What the task asks:
Please return, exactly and only, the lines beginning at the top of the entries below and ending with the line containing "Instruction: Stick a"; keep out the pictures.

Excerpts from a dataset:
________________

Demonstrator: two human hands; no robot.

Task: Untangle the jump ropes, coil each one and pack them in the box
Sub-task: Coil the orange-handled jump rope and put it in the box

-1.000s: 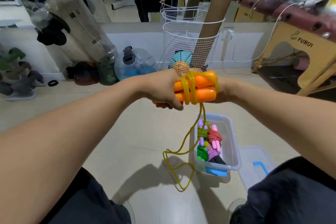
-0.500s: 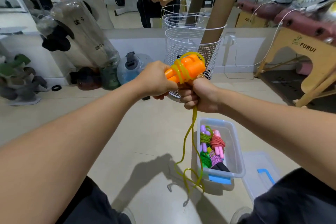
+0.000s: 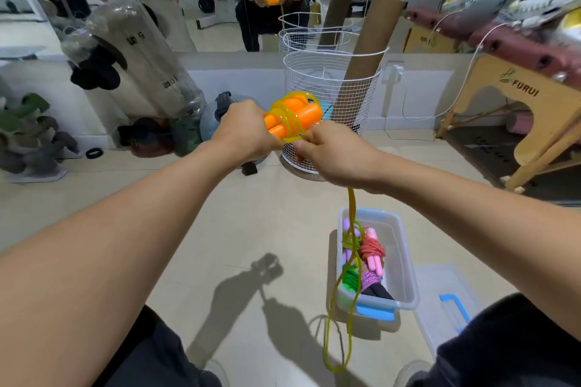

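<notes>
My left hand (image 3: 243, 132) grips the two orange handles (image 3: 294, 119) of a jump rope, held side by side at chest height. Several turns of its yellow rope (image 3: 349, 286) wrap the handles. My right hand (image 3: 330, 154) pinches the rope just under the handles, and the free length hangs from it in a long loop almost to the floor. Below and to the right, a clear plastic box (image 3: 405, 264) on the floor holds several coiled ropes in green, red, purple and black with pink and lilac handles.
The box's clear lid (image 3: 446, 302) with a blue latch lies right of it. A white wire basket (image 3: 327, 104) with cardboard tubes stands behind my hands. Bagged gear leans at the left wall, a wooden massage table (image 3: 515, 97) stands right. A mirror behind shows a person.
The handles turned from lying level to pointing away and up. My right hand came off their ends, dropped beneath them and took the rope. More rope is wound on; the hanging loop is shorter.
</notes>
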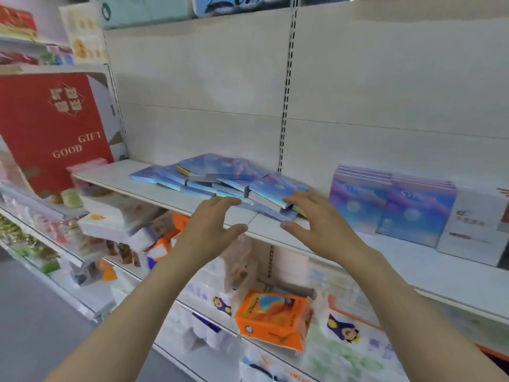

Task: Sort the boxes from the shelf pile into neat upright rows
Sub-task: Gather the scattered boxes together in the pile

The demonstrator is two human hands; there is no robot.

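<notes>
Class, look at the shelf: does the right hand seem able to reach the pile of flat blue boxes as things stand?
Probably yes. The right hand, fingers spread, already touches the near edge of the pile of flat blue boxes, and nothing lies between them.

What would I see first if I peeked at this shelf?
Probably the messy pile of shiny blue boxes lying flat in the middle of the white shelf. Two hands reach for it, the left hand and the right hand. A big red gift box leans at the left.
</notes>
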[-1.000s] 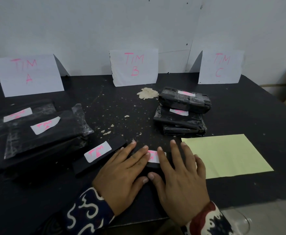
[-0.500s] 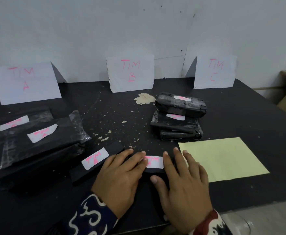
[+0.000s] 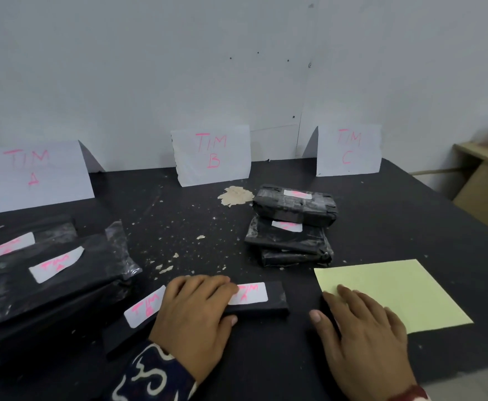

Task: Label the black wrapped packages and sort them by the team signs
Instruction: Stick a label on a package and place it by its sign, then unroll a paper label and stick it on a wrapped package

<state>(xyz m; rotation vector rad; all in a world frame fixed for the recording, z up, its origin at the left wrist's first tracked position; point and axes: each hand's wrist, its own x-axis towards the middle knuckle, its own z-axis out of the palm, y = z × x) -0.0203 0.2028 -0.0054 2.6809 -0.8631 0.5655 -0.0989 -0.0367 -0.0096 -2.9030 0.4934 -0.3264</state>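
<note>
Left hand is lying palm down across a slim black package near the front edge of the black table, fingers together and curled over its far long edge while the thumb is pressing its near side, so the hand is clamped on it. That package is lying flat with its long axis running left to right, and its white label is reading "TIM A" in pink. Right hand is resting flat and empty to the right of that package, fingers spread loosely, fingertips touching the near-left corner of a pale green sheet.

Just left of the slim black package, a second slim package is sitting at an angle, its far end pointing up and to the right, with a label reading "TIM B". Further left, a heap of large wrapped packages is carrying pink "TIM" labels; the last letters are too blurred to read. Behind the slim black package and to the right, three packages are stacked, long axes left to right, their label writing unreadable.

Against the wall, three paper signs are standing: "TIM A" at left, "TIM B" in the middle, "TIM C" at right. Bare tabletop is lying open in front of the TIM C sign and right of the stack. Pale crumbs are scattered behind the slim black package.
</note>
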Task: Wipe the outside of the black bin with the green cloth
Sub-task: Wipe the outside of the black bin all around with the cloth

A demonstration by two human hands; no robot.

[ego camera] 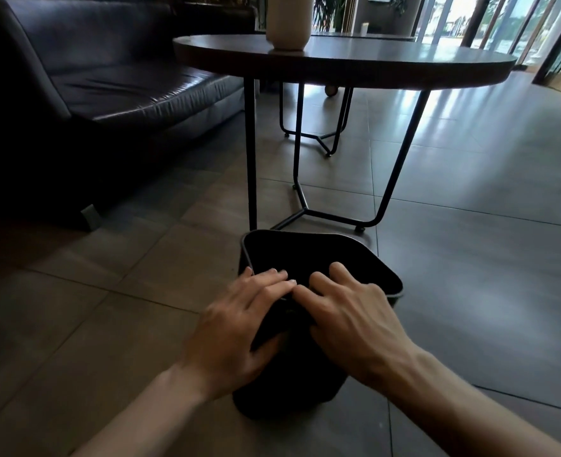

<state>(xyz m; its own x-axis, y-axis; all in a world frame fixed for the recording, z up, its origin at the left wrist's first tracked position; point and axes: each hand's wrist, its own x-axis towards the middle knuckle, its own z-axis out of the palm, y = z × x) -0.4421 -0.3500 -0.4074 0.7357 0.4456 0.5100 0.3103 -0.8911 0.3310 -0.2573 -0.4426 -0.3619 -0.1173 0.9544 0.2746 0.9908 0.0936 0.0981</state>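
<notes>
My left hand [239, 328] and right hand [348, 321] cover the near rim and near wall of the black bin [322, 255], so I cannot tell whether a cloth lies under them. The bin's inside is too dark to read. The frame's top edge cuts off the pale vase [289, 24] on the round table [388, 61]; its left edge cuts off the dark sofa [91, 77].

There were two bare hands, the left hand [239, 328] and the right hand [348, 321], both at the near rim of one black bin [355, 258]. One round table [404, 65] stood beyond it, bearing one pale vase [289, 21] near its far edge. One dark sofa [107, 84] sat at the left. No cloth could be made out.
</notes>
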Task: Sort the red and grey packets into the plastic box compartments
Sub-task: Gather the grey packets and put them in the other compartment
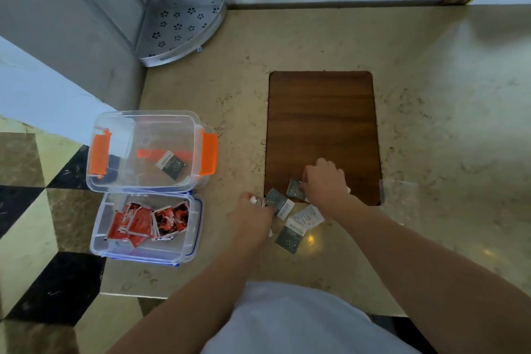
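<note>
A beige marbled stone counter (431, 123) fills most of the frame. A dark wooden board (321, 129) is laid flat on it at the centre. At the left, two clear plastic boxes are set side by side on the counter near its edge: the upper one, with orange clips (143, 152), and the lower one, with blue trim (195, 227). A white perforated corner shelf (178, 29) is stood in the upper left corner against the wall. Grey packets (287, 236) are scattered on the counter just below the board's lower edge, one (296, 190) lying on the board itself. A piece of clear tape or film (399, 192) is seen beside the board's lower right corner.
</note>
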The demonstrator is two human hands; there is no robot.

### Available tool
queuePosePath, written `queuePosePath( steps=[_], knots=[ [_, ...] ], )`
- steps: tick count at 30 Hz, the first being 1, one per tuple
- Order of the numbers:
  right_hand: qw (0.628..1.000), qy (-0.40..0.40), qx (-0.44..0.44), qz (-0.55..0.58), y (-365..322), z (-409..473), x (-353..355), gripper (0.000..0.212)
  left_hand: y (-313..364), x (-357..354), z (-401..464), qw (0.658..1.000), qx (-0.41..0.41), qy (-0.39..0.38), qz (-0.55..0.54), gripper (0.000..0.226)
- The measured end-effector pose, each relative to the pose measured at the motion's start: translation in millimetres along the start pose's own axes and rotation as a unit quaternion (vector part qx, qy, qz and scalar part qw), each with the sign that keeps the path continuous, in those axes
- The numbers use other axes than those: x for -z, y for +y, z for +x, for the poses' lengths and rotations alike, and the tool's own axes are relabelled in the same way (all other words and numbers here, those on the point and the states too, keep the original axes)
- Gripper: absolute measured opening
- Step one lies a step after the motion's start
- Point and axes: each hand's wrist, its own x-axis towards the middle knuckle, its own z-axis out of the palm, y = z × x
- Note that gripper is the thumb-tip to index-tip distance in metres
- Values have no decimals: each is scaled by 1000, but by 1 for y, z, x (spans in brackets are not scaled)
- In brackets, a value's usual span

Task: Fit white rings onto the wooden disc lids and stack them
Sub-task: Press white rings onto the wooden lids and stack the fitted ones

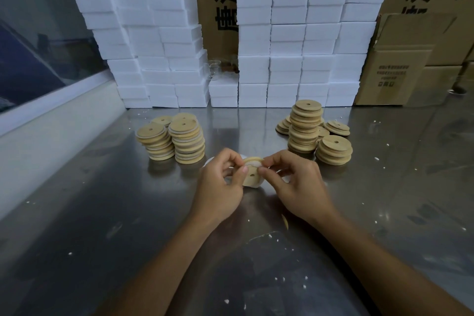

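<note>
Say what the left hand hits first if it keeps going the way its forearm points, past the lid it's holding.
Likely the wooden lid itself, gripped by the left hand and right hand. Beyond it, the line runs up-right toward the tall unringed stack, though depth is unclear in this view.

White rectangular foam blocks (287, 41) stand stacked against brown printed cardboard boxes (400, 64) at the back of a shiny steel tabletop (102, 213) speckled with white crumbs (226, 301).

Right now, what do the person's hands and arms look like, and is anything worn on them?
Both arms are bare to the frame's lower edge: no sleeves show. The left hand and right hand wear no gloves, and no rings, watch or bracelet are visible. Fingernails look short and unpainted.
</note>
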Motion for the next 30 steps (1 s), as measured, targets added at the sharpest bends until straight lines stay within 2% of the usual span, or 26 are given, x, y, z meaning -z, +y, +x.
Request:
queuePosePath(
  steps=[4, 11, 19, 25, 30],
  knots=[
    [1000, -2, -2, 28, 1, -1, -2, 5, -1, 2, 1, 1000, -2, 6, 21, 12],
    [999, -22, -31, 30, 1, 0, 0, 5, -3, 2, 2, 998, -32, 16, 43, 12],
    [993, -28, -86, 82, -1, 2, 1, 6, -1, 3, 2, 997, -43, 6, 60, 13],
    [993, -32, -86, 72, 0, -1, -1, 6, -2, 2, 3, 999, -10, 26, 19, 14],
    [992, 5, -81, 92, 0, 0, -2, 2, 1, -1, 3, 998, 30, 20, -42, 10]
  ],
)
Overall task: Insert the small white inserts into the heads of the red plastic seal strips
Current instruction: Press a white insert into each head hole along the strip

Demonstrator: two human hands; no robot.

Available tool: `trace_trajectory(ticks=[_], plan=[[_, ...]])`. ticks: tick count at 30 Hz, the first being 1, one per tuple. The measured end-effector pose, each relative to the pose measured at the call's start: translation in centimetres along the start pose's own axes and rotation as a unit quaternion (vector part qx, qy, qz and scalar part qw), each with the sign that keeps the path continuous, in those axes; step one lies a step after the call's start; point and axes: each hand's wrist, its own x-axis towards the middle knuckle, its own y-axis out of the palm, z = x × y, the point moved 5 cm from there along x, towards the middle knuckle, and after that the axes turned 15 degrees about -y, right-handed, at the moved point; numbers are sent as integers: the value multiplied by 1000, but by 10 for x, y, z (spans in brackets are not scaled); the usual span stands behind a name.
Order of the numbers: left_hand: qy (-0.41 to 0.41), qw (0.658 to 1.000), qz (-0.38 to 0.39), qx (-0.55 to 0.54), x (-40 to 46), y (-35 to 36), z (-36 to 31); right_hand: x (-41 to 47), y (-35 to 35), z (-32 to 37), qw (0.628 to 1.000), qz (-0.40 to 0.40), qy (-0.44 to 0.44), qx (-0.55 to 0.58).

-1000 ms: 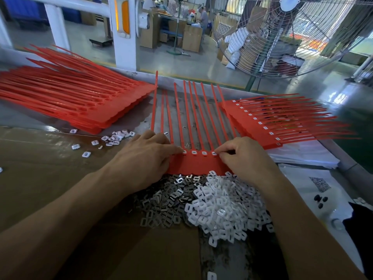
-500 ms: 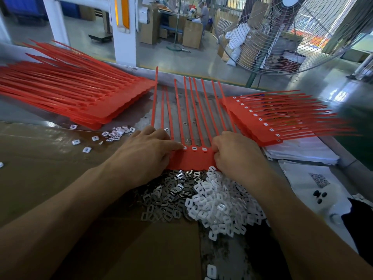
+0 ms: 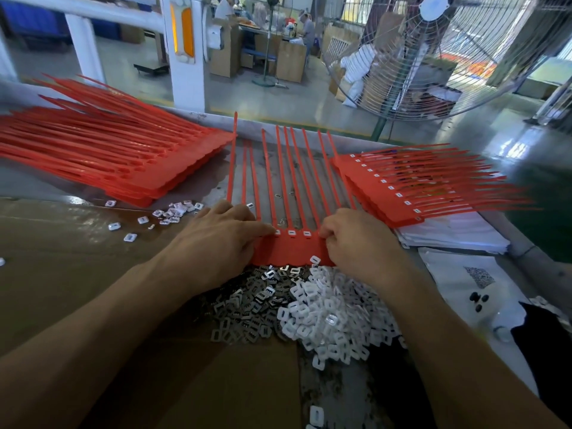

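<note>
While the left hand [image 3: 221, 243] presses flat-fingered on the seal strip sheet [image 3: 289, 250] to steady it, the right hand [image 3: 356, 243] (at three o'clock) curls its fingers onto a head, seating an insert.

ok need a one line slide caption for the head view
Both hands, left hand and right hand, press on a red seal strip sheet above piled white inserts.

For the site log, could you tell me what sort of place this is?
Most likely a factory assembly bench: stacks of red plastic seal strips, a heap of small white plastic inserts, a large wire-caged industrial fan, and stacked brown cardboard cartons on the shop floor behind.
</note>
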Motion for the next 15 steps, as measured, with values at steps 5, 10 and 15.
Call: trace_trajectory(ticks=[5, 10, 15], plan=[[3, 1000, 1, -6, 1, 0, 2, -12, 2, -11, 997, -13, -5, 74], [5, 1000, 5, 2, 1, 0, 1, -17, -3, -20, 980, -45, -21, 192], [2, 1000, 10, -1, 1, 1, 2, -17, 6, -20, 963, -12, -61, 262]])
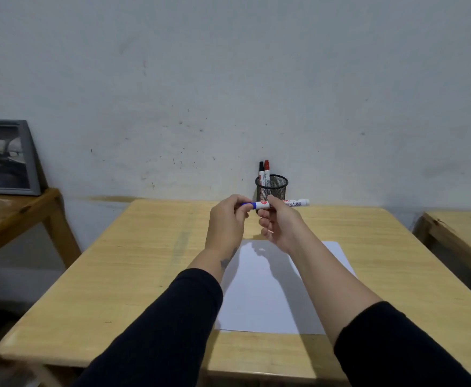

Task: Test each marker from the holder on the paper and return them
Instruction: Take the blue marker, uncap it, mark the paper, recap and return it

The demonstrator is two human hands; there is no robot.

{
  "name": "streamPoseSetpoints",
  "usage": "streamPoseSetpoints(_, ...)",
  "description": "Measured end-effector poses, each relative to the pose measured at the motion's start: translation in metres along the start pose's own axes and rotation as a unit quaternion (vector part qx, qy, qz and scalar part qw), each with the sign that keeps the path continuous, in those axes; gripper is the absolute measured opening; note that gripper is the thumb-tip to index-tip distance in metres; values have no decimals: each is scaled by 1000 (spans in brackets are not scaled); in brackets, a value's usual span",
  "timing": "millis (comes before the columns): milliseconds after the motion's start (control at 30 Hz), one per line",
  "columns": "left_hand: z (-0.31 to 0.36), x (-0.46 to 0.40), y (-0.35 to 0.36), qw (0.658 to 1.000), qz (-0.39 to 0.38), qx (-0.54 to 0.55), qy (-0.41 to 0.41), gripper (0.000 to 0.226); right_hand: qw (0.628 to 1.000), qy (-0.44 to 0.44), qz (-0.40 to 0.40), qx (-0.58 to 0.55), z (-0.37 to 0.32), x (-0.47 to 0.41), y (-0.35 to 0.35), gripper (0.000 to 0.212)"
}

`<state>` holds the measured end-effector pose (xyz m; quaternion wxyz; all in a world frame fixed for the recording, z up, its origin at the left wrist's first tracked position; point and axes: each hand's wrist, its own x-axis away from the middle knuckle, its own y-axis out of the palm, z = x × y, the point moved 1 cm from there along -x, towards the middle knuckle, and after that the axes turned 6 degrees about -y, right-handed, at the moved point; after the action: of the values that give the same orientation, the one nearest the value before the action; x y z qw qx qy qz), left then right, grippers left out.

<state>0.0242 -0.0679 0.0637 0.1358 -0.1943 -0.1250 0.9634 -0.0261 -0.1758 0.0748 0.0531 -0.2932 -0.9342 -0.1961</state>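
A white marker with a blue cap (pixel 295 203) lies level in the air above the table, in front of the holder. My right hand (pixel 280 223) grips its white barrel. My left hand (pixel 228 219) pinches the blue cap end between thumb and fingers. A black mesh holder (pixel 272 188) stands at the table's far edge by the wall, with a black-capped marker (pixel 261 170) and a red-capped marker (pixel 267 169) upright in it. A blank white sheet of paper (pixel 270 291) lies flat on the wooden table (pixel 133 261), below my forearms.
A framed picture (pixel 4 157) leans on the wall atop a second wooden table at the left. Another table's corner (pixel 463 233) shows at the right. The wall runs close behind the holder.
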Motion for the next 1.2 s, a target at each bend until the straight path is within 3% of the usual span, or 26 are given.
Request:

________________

Exercise answer:
Demonstrator: two human hands; no robot.

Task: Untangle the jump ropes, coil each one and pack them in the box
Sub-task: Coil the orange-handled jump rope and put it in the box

-1.000s: 
-0.500s: 
+0.000s: 

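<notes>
My left hand (image 3: 243, 132) grips the two orange handles (image 3: 294, 119) of a jump rope, held side by side at chest height. Several turns of its yellow rope (image 3: 349, 286) wrap the handles. My right hand (image 3: 330, 154) pinches the rope just under the handles, and the free length hangs from it in a long loop almost to the floor. Below and to the right, a clear plastic box (image 3: 405, 264) on the floor holds several coiled ropes in green, red, purple and black with pink and lilac handles.
The box's clear lid (image 3: 446, 302) with a blue latch lies right of it. A white wire basket (image 3: 327, 104) with cardboard tubes stands behind my hands. Bagged gear leans at the left wall, a wooden massage table (image 3: 515, 97) stands right. A mirror behind shows a person.
The handles turned from lying level to pointing away and up. My right hand came off their ends, dropped beneath them and took the rope. More rope is wound on; the hanging loop is shorter.
</notes>
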
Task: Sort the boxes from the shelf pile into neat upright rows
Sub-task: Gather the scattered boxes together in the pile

The demonstrator is two human hands; there is no robot.

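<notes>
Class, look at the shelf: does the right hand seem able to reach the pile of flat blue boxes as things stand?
Probably yes. The right hand, fingers spread, already touches the near edge of the pile of flat blue boxes, and nothing lies between them.

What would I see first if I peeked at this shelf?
Probably the messy pile of shiny blue boxes lying flat in the middle of the white shelf. Two hands reach for it, the left hand and the right hand. A big red gift box leans at the left.
</notes>
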[-1.000s] 
[-0.500s] 
[+0.000s] 

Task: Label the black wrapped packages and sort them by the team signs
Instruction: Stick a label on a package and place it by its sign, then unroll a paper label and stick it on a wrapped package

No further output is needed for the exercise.